Efail Vulnerability Targeting PGP Email Clients

Introduction

European researchers (from the Universities of Münster, Bochum and Leuven) recently published a study dubbed Efail, uncovering vulnerabilities with the use of OpenPGP and S/MIME open encryption standards in end-to-end secure email clients. The S/MIME encryption standard is frequently deployed by enterprises to secure all outgoing and incoming emails. OpenPGP is mostly preferred by individuals such as journalists in conflict areas and whistle-blowers looking to protect the privacy and confidentially of sensitive information over email communications.

The actual problem, contrary to what have been reported by the news media, is not based on a weakness of PGP encryption neither algorithmic nor functional. Rather, it is a well-known issue mitigated almost 20 year back by the authors of the encryption standards and still not correctly implemented in certain email clients. As an open standard, PGP is widely available and can be implemented by any developer. As result, many software libraries and plugins have not undergone the same level of quality/security reviews introducing thus vulnerabilities.

This Info Note reviews the findings of the Efail study and draws recommendations to PGP end-to-end secure email users.

Contextual Information

In the Efail study, researchers described two different techniques used to materialize the attack: direct exfiltration and “malleability gadgets”, able to leak the plaintext of encrypted emails. The attacks proved successful in 25 out of 35 tested email programs using the S/MIME encryption standard and in 10 out of 28 tested programs using OpenPGP.

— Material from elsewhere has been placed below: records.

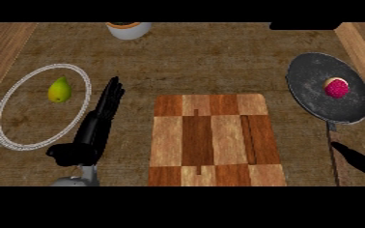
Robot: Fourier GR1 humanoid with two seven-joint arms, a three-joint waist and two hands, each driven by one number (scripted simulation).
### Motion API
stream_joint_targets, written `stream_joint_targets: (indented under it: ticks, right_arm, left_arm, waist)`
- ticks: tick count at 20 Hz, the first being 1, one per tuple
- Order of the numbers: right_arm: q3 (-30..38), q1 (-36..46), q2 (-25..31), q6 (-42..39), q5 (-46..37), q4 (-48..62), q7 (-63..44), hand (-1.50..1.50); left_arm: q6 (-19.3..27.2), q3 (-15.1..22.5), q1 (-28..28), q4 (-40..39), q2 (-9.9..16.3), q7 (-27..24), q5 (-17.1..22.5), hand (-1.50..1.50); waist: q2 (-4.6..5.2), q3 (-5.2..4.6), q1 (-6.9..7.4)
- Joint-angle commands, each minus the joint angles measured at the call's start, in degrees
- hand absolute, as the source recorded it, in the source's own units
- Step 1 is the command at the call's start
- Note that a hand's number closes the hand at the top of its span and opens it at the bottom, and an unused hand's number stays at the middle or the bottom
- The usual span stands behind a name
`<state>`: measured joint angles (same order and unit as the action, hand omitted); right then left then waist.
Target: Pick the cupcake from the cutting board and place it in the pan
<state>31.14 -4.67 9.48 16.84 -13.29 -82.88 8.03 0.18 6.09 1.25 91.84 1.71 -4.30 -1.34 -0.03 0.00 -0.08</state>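
The cupcake (337,88), with pink frosting, sits inside the dark grey pan (314,94) at the right of the counter. The checkered wooden cutting board (212,140) lies in the middle with nothing on it. My left hand (96,125) rests left of the board, fingers straight and pointing away, holding nothing. Only a small black part of my right hand (351,155) shows at the lower right edge, beside the pan's handle (332,142); its fingers are mostly out of view.
A yellow-green pear (59,90) lies on a plate with a pale rim (78,75) at the left. A white cup (129,29) stands at the counter's far edge. Wooden strips border the counter at both upper corners.
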Motion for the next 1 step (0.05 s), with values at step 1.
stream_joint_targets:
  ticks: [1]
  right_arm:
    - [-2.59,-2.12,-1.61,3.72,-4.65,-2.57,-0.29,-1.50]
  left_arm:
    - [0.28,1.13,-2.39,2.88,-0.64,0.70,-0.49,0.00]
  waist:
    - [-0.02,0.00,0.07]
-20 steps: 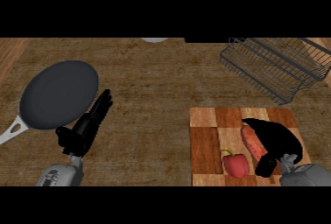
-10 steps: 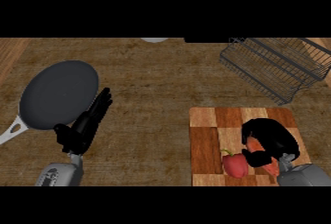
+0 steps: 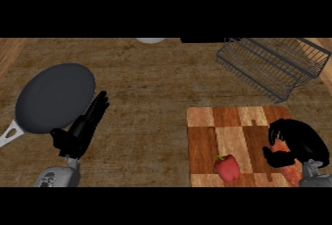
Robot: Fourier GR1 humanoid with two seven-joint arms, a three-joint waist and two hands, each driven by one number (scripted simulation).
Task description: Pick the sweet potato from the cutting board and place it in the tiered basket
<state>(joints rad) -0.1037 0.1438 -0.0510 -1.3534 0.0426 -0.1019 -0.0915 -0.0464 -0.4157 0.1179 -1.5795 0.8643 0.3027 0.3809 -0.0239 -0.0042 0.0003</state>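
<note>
— Across the counter (image 3: 156, 88), what takes the most room?

— At the left edge, the pan (image 3: 53, 97), dark and round, its pale handle running off toward the near left corner. Then the board (image 3: 224, 127) by the near right corner, in light and dark wood blocks. Past it, at the far right corner, stands the basket (image 3: 276, 63), a dark wire frame, tilted, well apart from the board.

— And the robot's hands?

— The left hand (image 3: 81, 129) rests open just beside the pan's right rim, fingers straight and pointing away from the robot. The right hand (image 3: 295, 143) sits over the board's right edge, fingers curled down round the potato (image 3: 290, 169).

— So where is the potato?

— On the board's near right part, mostly hidden under that hand; only an orange end shows below the fingers. Whether it is lifted off the wood cannot be told.

— Anything else on the board?

— A red pepper (image 3: 227, 167), near its front edge, left of the hand and apart from it.
</note>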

The first technique used, direct exfiltration channel, abuses vulnerabilities in email clients using HTML format as a backchannel. The attacker creates a new multipart email with three body parts: a first body part containing an image tag where the “src” attribute is opened with quotes but not closed; a second body part containing the PGP or S/MIME ciphered text and a third part closing the “src” attribute of the first body part. The victim’s email client encodes all non-printable characters and requests the image using the URL referenced in the “src” attribute to a server controlled by the attacker, exposing the plaintext of the encrypted email.

The mitigation of this first attack is widely known and largely documented by the PGP standards authors: email clients to avoid combining the use of plain text and cyphered text in the same message and avoid using active content in secure emails.

The second technique, malleability gadget attack, abuses vulnerabilities in the implementation of OpenPGP and S/MIME in email clients when checking the consistency and integrity of the cyphered text. Conducting a precise modification of a plaintext block known to the attacker (the string “Content-type: multipart/signed” is often used in emails heading), a new canonical plaintext block can be formed with an image tag injected into the encrypted message. This creates a single encrypted body part that exfiltrates its own plaintext when the user opens the attacker email using the “src” attribute described in the first technique.

The mitigation of this second technique was identified almost 20 years back with the implementation of Modification Detection Code (MDC). During the decryption process, the decrypted data is hashed and compared with the result stored in the MDC packet. If the results are not equal, should be treated as a decryption failure, and email clients are supposed not to load the decrypted content.

Recommendations

• Review the list of vulnerable email clients in the list provided by Efail researchers.
• Contact the email client vendor and check for the latest updates.
• Disable the use of active content, such as HTML format and the loading of external content.
• Confirm with recipients of your secure emails if they use updated email clients.

Closing Remarks

At its core, PGP remains cryptographically sound and users should continue relying on these standards. Much controversy was generated around the disclosure of these vulnerabilities with members of the Information Security community and Industry contesting the headlines and recommendations produced against the use of PGP. The merits of the Efail study remain with the urgency of correcting these well know problems and advise users on safer implementations. The future of secure email is still unknown as there is no light if a replacement of these almost 30 years old standards will be presented any time soon.